++++ The data

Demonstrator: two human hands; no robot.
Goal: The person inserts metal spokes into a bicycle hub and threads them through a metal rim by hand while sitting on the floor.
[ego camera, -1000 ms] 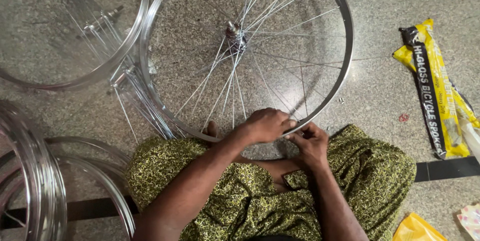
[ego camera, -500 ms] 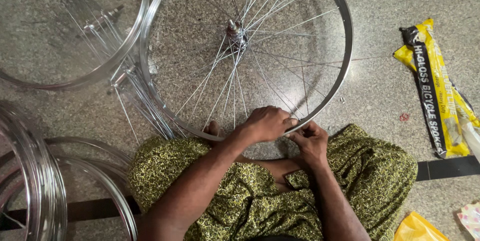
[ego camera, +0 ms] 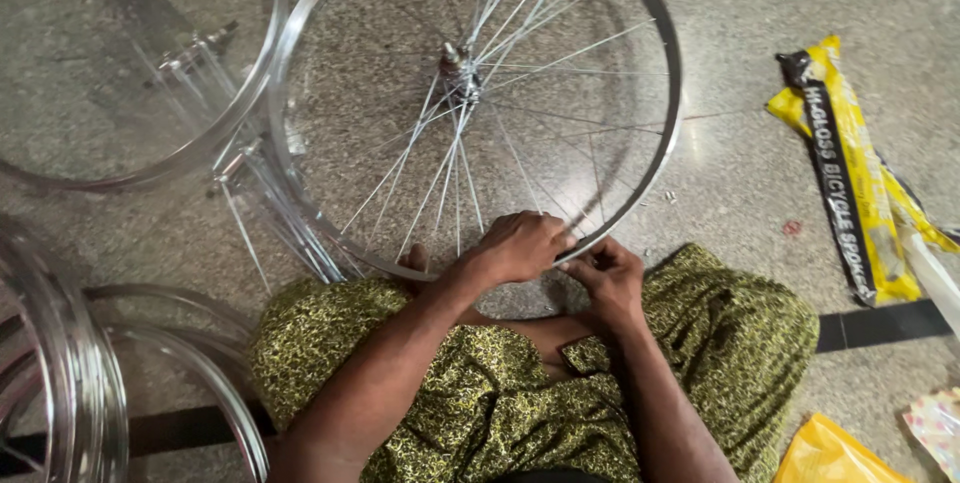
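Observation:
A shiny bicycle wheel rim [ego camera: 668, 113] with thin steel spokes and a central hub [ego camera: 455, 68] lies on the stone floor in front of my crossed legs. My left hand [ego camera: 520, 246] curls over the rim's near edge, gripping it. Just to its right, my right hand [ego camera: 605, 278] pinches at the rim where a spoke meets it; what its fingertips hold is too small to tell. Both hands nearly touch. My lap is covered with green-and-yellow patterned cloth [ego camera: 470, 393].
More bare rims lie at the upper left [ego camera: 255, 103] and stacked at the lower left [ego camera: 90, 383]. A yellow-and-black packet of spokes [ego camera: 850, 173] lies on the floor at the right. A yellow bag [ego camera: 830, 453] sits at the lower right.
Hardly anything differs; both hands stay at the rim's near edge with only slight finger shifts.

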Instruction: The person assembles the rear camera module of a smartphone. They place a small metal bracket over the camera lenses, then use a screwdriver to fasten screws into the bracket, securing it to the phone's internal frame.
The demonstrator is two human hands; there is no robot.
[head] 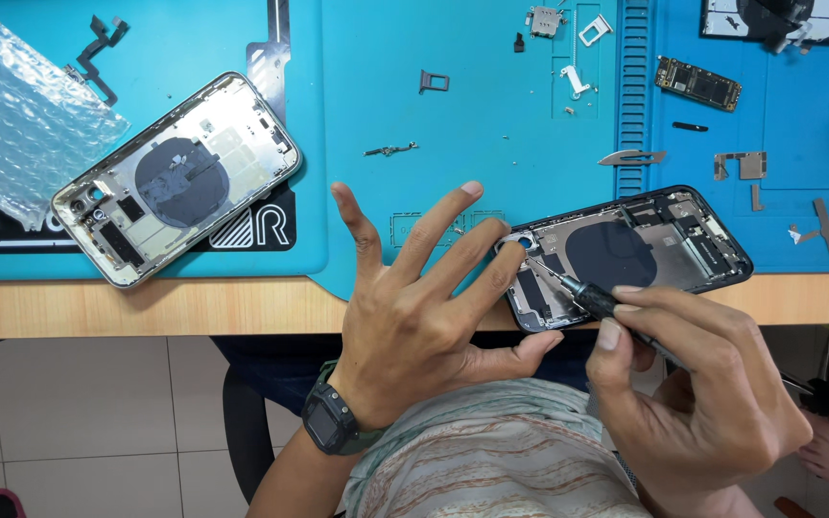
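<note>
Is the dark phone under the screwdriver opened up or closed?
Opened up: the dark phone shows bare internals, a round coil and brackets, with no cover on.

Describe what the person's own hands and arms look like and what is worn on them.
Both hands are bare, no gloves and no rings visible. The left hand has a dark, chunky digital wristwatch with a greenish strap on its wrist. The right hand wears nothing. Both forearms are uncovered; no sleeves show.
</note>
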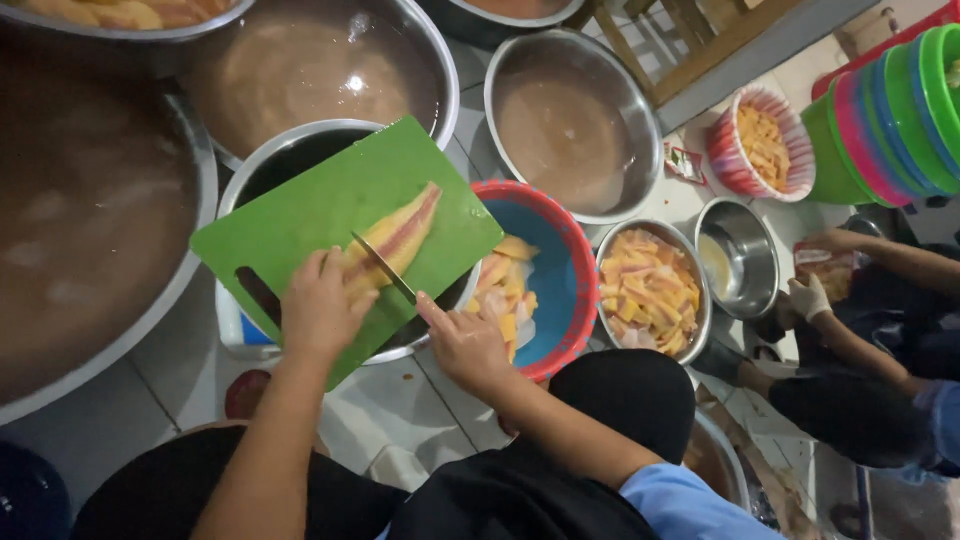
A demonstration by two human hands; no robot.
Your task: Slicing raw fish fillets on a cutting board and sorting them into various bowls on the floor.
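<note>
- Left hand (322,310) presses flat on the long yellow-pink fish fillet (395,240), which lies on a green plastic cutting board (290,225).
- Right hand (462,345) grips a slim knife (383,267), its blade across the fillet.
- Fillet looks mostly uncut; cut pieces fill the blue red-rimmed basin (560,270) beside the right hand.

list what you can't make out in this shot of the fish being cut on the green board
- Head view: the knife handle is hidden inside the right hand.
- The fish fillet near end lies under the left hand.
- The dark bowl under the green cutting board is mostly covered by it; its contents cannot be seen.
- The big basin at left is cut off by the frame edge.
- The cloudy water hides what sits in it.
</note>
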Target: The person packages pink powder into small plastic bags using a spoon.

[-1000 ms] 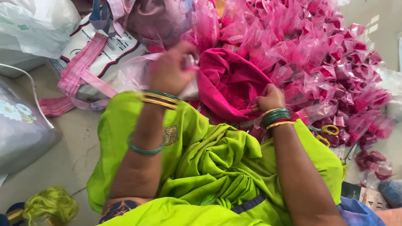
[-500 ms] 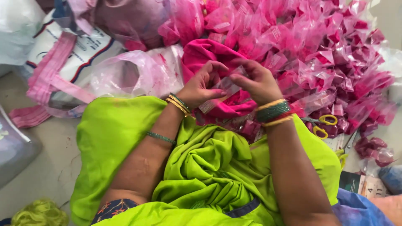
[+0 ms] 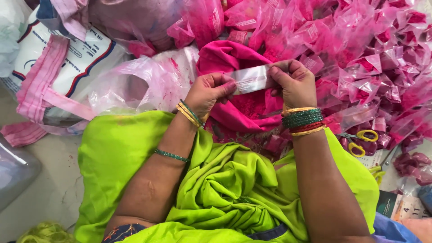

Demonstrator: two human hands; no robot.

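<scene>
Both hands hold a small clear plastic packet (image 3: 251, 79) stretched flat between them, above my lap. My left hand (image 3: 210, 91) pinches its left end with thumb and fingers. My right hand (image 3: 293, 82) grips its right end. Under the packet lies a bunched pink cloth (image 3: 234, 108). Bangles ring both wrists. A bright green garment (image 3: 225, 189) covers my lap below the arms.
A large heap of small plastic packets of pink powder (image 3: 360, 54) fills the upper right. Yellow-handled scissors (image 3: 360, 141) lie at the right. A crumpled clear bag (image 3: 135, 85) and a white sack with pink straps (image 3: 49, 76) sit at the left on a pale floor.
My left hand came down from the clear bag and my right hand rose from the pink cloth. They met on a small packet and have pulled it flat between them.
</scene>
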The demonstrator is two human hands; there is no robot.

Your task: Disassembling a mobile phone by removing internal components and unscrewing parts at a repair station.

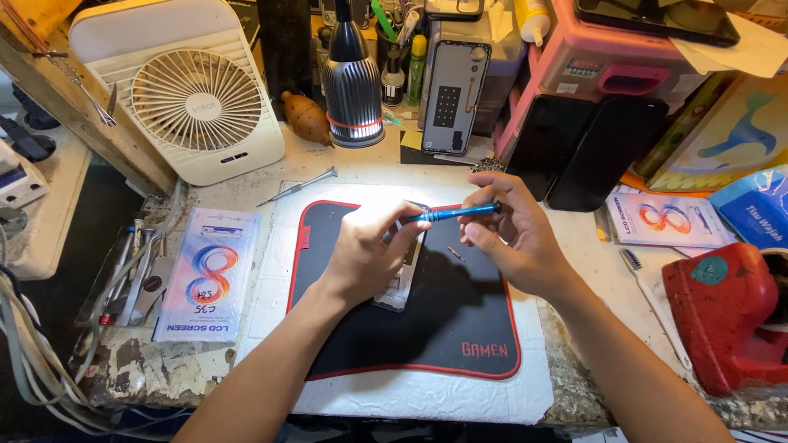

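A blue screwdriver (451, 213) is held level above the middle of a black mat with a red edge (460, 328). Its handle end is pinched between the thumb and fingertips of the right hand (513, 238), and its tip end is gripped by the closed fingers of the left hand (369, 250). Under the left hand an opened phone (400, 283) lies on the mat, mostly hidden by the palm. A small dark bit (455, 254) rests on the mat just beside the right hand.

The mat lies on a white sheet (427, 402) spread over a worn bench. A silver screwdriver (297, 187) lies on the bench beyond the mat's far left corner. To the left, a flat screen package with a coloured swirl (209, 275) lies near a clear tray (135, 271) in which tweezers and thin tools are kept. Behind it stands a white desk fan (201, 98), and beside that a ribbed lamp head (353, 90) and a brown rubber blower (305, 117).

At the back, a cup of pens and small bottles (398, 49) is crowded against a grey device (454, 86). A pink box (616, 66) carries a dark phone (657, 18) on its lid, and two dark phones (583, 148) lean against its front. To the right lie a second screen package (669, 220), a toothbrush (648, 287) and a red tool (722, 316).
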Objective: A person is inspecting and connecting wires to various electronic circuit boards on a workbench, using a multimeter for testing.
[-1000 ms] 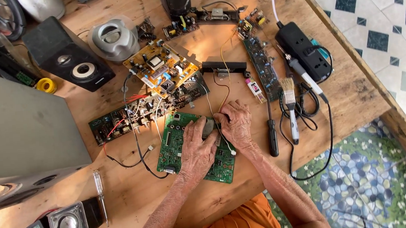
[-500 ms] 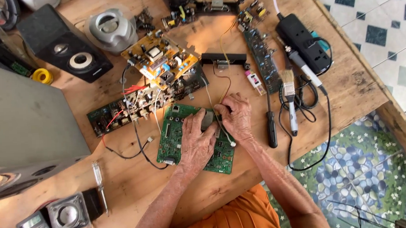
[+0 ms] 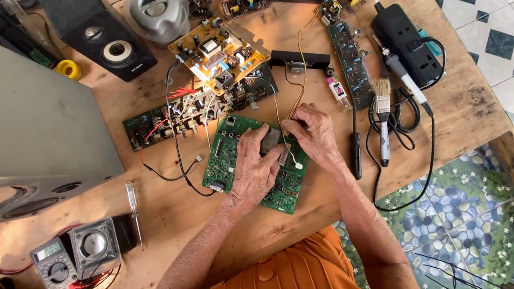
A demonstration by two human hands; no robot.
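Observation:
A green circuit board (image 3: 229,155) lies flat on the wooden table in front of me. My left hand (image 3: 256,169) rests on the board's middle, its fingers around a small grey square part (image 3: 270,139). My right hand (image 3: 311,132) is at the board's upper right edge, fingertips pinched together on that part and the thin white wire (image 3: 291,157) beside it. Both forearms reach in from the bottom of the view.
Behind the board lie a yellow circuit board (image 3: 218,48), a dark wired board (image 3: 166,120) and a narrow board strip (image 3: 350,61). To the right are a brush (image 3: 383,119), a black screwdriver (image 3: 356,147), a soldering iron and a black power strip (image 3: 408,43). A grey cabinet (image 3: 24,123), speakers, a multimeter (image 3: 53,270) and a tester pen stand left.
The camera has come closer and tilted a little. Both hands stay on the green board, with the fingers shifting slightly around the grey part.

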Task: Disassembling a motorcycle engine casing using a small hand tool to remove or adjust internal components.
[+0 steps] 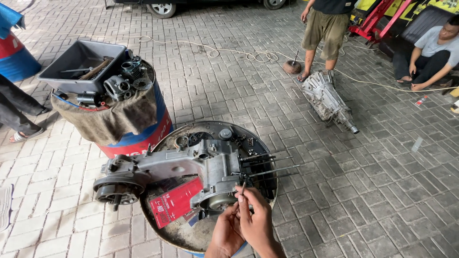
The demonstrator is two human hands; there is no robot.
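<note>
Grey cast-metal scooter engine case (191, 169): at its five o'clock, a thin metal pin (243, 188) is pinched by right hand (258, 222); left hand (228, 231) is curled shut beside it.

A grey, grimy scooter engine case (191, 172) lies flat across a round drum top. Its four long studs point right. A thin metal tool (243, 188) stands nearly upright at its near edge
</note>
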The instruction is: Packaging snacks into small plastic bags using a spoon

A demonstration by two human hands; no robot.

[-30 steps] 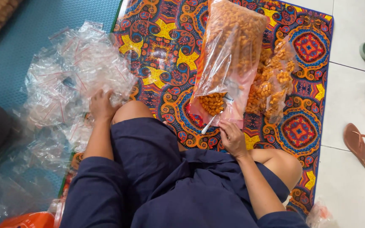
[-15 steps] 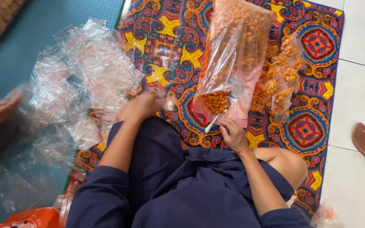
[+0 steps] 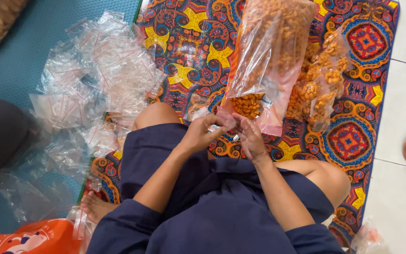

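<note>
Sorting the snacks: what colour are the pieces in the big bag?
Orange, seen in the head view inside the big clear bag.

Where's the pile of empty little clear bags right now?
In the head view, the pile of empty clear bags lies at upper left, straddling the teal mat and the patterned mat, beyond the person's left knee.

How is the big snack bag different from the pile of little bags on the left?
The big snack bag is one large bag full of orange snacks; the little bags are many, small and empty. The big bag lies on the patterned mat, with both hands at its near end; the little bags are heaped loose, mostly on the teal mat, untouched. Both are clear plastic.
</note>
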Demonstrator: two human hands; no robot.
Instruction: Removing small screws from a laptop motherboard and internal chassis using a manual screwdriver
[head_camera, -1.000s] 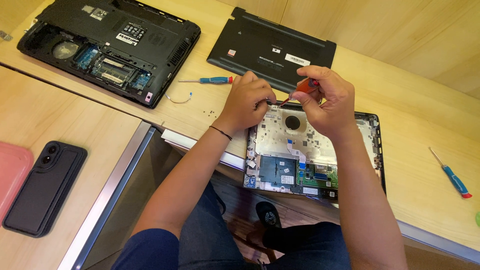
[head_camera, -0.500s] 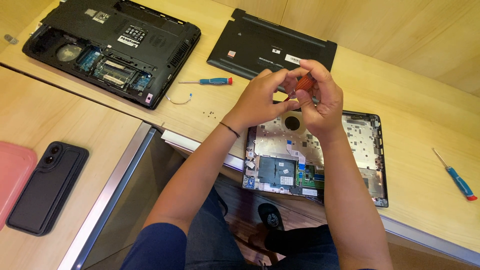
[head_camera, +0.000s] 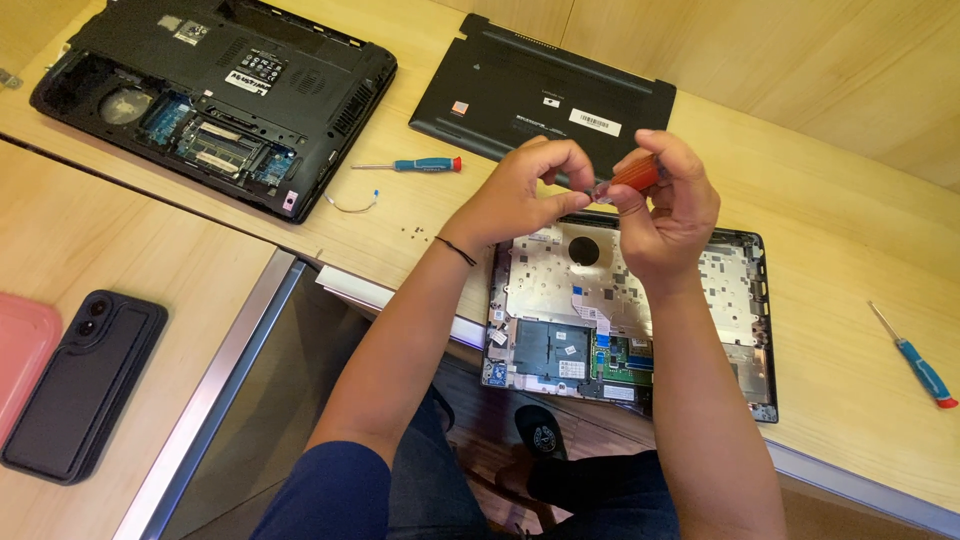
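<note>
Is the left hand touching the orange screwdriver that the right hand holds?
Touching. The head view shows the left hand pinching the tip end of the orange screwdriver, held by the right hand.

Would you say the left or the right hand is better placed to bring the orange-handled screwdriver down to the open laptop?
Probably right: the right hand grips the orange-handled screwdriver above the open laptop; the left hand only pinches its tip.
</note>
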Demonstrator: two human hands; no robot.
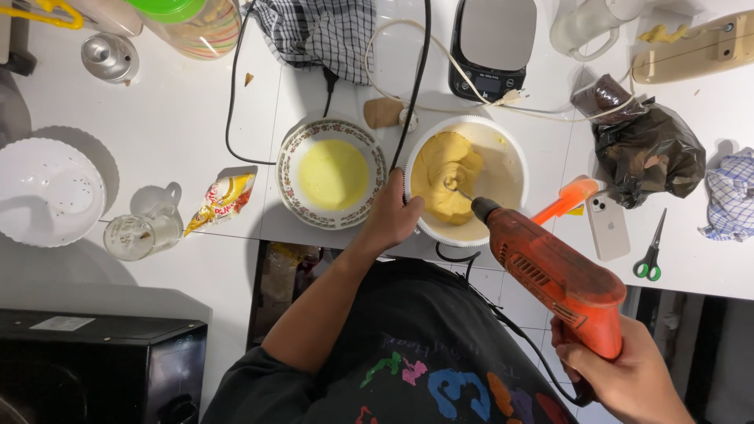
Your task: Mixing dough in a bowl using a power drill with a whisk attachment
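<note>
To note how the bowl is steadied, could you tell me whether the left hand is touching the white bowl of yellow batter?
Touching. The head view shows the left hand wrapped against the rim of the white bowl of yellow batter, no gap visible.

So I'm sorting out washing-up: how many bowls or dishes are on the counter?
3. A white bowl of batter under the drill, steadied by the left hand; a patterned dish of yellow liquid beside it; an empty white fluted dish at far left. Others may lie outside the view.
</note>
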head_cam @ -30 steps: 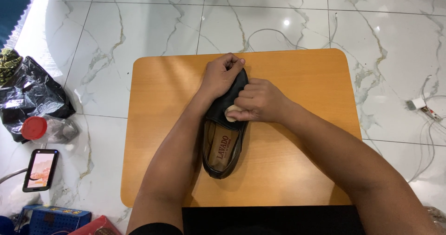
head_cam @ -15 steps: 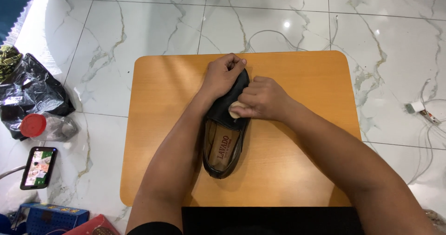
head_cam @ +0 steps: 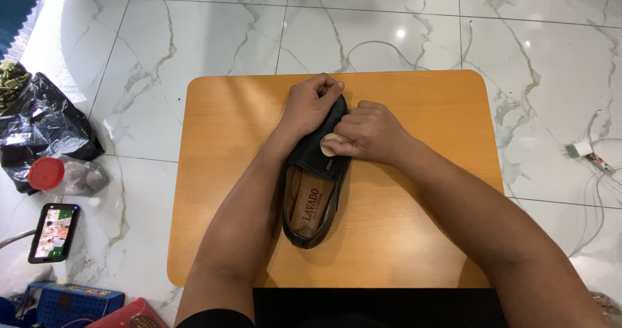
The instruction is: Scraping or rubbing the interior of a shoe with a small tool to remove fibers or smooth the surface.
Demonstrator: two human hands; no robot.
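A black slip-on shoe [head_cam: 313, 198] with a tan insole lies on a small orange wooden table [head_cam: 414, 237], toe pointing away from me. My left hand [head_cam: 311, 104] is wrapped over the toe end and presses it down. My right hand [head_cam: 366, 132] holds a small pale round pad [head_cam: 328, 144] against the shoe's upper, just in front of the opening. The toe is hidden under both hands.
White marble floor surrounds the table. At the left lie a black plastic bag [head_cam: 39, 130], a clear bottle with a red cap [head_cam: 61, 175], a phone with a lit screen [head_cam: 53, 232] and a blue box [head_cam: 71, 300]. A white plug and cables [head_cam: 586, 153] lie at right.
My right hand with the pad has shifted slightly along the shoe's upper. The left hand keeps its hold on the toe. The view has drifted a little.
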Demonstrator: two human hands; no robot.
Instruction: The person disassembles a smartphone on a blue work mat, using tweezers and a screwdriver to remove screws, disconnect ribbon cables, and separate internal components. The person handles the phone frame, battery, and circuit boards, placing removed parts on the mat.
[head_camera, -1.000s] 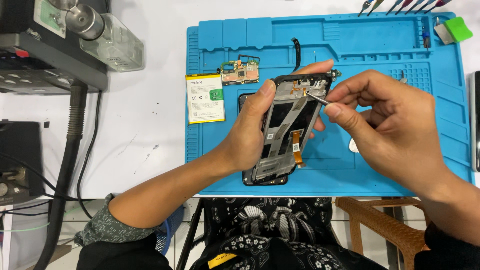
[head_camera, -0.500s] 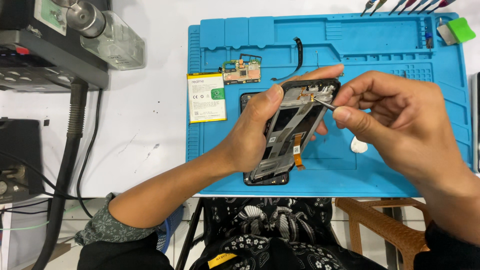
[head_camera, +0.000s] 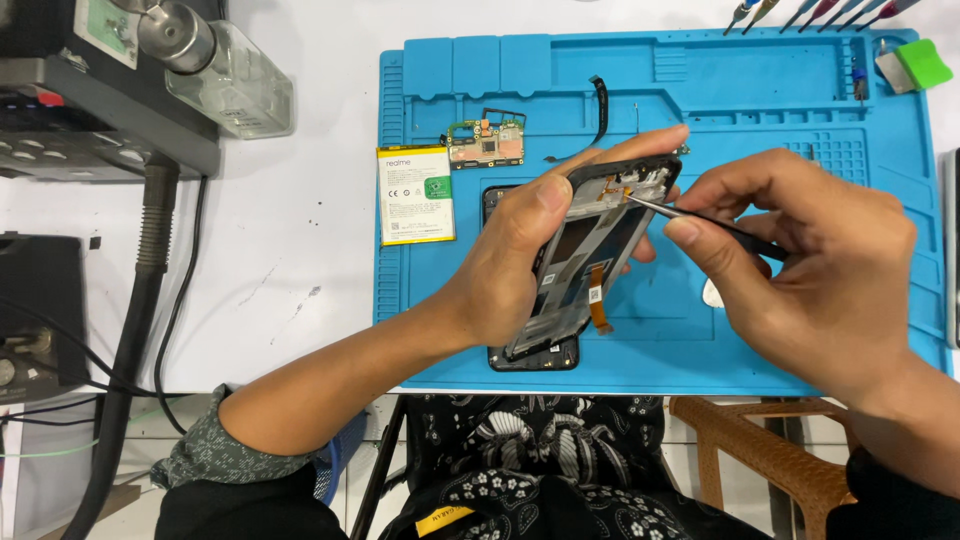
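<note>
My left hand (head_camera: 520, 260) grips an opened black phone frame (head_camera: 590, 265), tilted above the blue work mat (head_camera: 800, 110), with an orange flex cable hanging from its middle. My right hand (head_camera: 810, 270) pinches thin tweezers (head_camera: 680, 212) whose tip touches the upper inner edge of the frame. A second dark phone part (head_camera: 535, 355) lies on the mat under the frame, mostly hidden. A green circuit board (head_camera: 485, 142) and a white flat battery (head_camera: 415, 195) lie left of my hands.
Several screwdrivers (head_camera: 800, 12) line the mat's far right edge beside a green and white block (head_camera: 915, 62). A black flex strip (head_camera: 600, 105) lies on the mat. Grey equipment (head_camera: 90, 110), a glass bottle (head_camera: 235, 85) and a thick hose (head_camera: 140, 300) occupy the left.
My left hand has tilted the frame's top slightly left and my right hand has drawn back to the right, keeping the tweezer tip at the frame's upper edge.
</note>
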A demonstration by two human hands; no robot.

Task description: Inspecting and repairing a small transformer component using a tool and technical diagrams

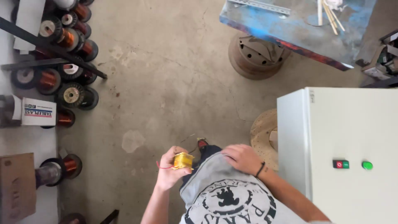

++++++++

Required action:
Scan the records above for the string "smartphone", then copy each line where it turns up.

Worked solution:
Instruction: The person assembles the rear camera module of a smartphone. They place a small metal bracket over the camera lenses, then use a screwdriver to fasten screws into the bracket, securing it to the phone's internal frame.
Instruction: The person disassembles a smartphone on a blue work mat, using tweezers and a screwdriver to remove screws, disconnect ribbon cables, and separate internal components. The person handles the phone frame, battery, and circuit boards, placing removed parts on the mat.

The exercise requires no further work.